BRIEF:
Find the line with "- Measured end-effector" and the line with "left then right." in the entries below; output exactly those two lines, every line between them, and no others.

>>

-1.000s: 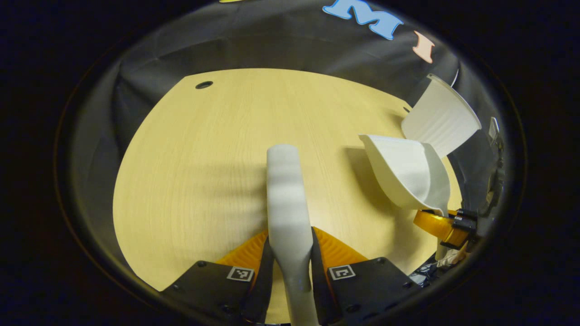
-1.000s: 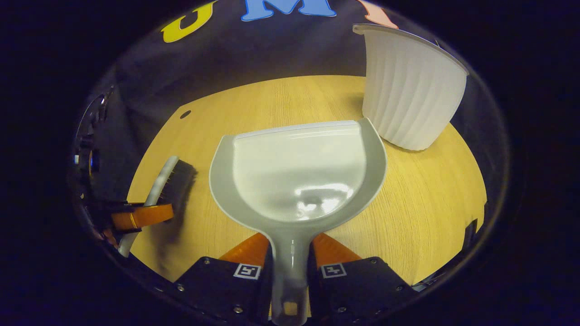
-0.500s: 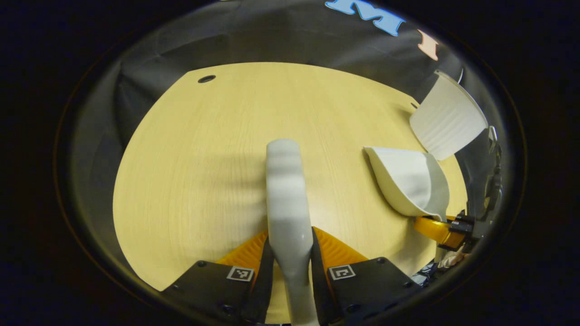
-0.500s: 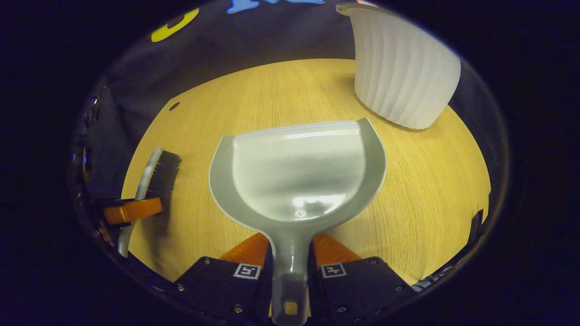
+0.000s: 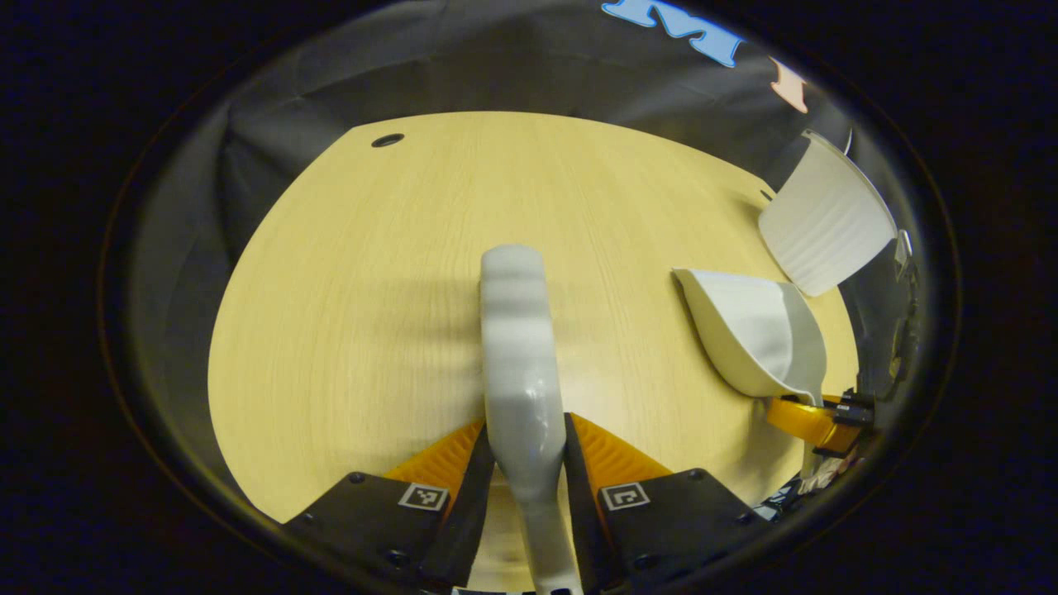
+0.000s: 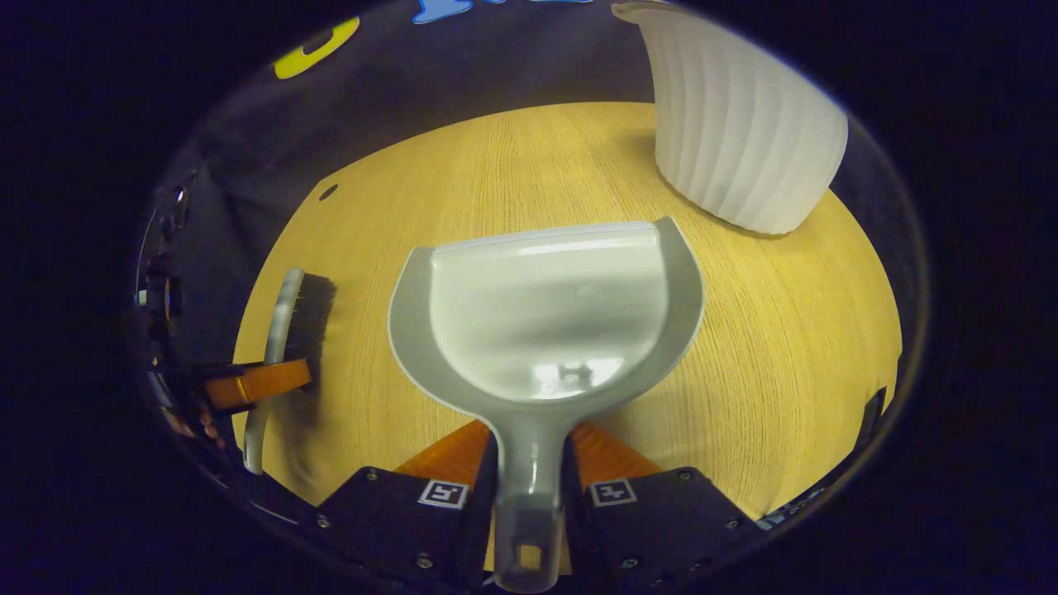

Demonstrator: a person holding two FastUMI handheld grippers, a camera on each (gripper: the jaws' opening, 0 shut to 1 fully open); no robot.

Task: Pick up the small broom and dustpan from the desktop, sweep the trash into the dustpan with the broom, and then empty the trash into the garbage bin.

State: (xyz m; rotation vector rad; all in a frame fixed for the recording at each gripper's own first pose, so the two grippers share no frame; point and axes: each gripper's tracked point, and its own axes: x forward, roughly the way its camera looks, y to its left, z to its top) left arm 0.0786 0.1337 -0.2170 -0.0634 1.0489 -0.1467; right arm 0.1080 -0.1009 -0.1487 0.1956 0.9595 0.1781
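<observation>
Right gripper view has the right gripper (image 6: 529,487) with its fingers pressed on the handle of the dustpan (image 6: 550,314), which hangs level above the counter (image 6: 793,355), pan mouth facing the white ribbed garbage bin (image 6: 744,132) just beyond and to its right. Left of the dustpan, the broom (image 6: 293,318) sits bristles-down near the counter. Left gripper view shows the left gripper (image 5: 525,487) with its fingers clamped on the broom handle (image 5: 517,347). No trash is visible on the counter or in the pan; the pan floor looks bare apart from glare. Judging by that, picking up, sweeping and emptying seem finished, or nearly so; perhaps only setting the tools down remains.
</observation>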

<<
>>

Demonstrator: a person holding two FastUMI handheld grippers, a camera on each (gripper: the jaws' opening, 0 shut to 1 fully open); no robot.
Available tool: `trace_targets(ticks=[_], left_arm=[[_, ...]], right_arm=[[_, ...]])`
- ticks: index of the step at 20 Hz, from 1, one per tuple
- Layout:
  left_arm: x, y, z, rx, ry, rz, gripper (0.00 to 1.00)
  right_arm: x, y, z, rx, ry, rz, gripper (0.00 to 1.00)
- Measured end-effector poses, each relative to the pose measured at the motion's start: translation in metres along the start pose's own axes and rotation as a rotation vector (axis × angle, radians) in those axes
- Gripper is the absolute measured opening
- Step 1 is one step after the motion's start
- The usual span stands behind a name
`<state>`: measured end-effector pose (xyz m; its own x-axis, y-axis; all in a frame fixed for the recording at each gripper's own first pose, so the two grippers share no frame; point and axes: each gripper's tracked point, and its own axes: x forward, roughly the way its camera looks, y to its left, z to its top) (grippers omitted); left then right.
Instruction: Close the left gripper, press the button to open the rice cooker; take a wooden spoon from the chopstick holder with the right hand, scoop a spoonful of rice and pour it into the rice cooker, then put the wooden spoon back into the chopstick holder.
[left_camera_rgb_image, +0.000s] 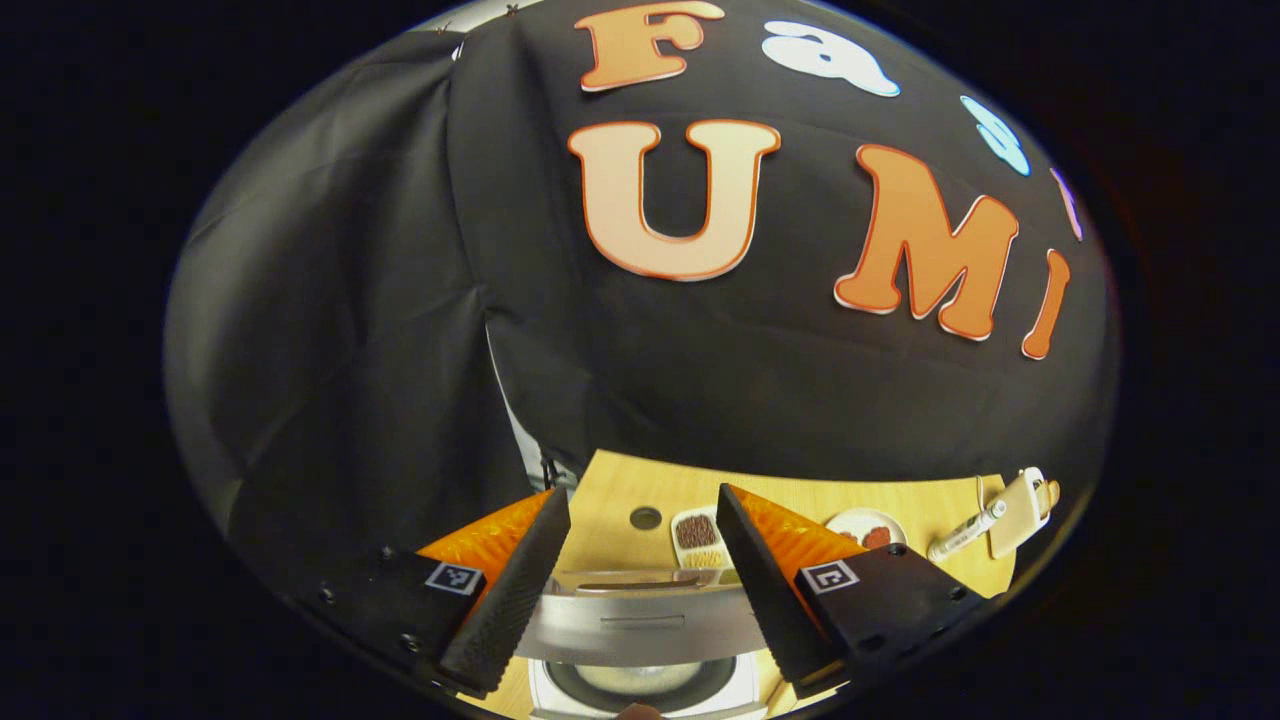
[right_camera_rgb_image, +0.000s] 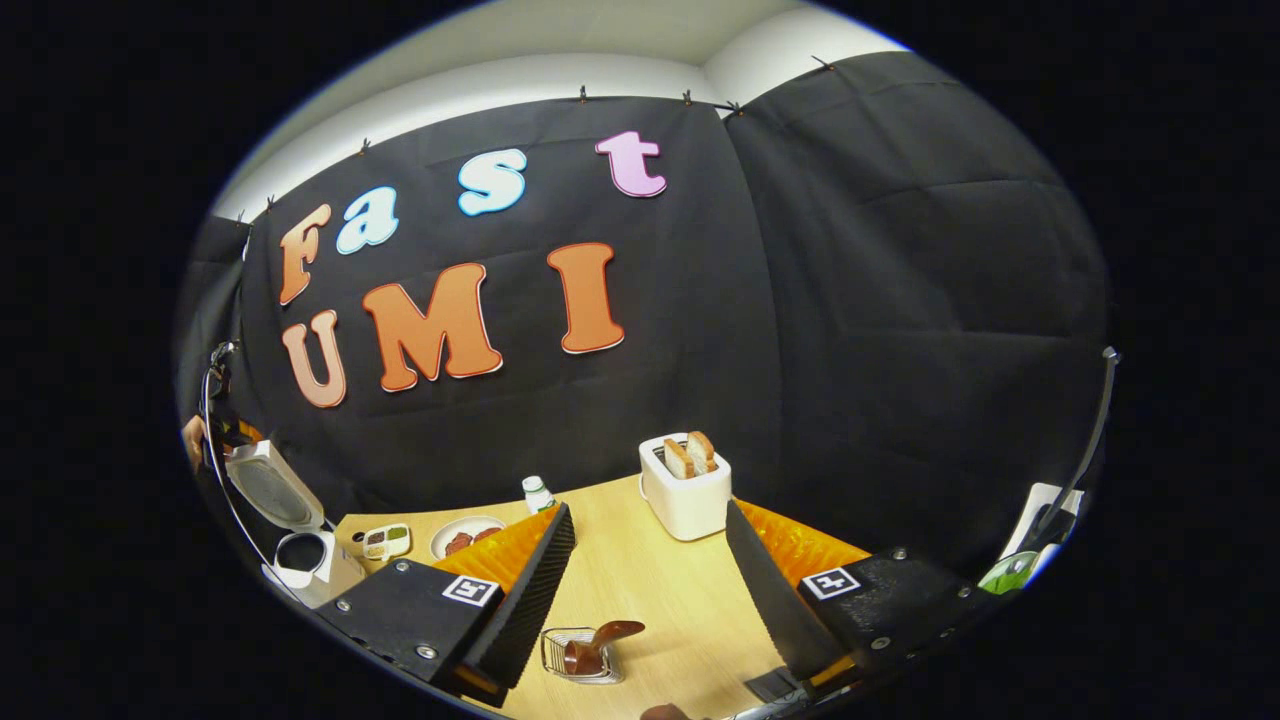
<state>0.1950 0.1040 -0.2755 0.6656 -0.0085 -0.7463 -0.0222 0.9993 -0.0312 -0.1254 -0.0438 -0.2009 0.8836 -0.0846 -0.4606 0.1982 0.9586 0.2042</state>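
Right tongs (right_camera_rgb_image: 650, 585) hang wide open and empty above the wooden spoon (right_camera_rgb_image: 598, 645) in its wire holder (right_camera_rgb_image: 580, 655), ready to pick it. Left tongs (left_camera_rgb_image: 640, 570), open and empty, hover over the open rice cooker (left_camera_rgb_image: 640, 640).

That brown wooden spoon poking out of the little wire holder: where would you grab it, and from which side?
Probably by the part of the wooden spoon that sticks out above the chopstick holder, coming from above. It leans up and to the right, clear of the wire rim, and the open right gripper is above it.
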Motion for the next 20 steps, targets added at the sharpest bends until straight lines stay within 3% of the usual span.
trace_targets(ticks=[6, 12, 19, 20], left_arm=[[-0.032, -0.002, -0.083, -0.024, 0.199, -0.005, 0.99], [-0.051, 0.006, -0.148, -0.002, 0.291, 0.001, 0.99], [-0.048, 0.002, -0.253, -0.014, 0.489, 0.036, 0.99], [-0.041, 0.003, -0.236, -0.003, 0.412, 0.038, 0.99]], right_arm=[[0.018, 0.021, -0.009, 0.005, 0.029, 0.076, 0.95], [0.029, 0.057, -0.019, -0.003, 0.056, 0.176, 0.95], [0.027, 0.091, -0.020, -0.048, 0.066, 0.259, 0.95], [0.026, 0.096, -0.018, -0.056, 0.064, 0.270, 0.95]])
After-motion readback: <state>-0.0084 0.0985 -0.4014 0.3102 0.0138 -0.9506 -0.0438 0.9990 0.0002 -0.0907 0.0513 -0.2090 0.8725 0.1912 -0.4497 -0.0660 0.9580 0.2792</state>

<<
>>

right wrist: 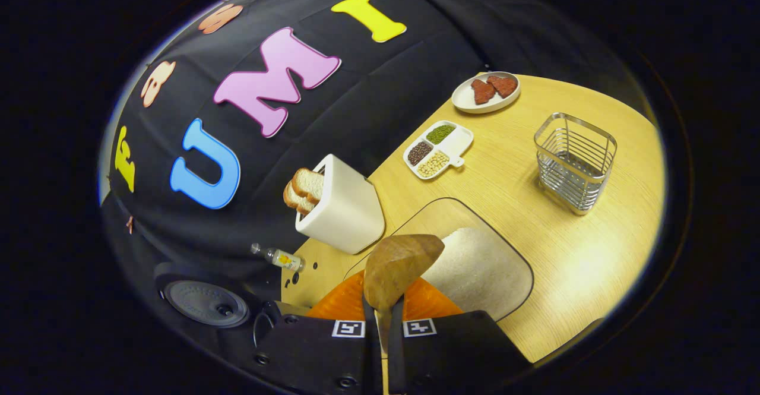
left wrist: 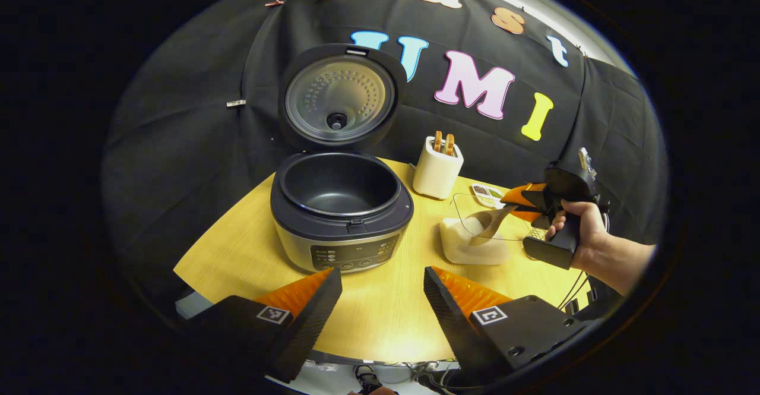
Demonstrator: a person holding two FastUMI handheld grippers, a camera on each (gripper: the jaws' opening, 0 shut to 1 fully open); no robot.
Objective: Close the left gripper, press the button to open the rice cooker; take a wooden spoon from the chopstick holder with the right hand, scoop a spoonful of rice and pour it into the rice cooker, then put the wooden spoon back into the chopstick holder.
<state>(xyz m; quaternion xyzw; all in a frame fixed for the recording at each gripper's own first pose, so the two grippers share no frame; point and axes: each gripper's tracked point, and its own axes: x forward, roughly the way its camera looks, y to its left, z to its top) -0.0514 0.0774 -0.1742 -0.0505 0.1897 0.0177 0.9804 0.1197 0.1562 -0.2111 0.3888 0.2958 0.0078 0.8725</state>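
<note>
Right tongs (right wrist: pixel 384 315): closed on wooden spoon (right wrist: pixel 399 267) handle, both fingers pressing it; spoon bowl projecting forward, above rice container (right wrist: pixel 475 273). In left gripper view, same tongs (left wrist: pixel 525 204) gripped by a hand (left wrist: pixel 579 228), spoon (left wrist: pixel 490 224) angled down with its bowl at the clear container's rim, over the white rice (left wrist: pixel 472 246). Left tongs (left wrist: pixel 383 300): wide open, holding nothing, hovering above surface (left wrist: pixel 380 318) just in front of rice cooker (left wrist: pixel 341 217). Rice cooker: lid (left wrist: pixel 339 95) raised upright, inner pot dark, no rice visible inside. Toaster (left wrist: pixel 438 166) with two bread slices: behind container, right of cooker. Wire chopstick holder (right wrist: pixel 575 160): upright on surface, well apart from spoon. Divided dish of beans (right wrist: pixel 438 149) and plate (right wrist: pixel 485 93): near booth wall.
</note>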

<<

WORKED SOLUTION:
- Measured end-effector poses, each relative to the pose measured at the motion's start: translation in metres along the start pose's own axes and rotation as a rotation vector (axis × angle, radians) in those axes
- Gripper is the absolute measured opening
- Step 1 is one step after the motion's start
- The usual span stands behind a name
`<state>`: measured end-effector pose (xyz m; its own x-axis, y-axis; all in a frame fixed for the recording at each gripper's own first pose, so the two grippers share no frame; point and axes: each gripper's tracked point, and its own axes: x forward, roughly the way its camera looks, y to its left, z to its top) (grippers omitted); left then right.

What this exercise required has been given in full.